Given records:
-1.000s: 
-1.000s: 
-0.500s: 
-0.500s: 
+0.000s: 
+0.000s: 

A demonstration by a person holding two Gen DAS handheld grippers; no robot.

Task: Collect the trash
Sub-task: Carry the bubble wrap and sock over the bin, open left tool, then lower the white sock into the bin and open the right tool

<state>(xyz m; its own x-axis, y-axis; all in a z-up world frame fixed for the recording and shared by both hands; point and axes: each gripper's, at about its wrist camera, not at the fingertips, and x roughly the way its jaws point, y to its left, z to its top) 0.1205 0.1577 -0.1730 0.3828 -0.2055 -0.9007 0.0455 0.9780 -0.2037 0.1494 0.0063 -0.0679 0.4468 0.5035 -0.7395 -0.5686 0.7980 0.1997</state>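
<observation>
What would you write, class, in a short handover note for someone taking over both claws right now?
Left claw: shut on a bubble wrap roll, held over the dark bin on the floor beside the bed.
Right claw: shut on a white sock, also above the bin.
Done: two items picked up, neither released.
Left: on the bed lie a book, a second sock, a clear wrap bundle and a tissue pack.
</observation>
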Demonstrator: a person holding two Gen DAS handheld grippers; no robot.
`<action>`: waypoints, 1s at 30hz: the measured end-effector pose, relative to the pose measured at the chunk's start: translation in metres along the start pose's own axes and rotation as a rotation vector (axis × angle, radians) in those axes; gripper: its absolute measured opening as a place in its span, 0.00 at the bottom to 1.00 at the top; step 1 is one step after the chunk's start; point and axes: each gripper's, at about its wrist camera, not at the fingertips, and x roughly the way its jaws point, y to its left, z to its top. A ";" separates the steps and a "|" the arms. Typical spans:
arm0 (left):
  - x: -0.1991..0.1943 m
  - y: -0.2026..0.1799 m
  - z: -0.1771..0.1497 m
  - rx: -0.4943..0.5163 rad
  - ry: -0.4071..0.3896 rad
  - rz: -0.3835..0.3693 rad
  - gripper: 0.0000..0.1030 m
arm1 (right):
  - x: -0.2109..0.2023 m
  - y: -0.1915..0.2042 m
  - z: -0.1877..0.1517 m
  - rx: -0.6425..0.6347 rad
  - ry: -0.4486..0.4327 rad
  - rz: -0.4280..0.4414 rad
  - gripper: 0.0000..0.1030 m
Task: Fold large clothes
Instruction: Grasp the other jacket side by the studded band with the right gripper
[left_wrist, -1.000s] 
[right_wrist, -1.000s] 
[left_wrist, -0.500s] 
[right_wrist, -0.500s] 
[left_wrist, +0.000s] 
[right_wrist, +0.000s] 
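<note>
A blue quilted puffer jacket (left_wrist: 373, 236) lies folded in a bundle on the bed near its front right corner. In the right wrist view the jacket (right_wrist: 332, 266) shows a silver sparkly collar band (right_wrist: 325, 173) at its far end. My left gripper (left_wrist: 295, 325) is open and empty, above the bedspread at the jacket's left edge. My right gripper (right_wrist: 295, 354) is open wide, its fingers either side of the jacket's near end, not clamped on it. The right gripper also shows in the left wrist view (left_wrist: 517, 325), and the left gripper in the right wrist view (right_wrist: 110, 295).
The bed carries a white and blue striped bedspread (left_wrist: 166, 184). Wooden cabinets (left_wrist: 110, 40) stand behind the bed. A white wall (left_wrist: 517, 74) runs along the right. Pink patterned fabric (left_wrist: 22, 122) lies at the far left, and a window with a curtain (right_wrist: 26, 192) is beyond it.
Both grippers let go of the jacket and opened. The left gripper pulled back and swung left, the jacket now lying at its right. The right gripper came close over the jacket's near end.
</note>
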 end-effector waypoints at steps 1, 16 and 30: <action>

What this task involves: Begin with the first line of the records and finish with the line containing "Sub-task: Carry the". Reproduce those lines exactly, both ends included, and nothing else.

The completed task:
-1.000s: 
-1.000s: 
-0.500s: 
-0.500s: 
+0.000s: 
+0.000s: 

A demonstration by a person holding two Gen DAS handheld grippers; no robot.

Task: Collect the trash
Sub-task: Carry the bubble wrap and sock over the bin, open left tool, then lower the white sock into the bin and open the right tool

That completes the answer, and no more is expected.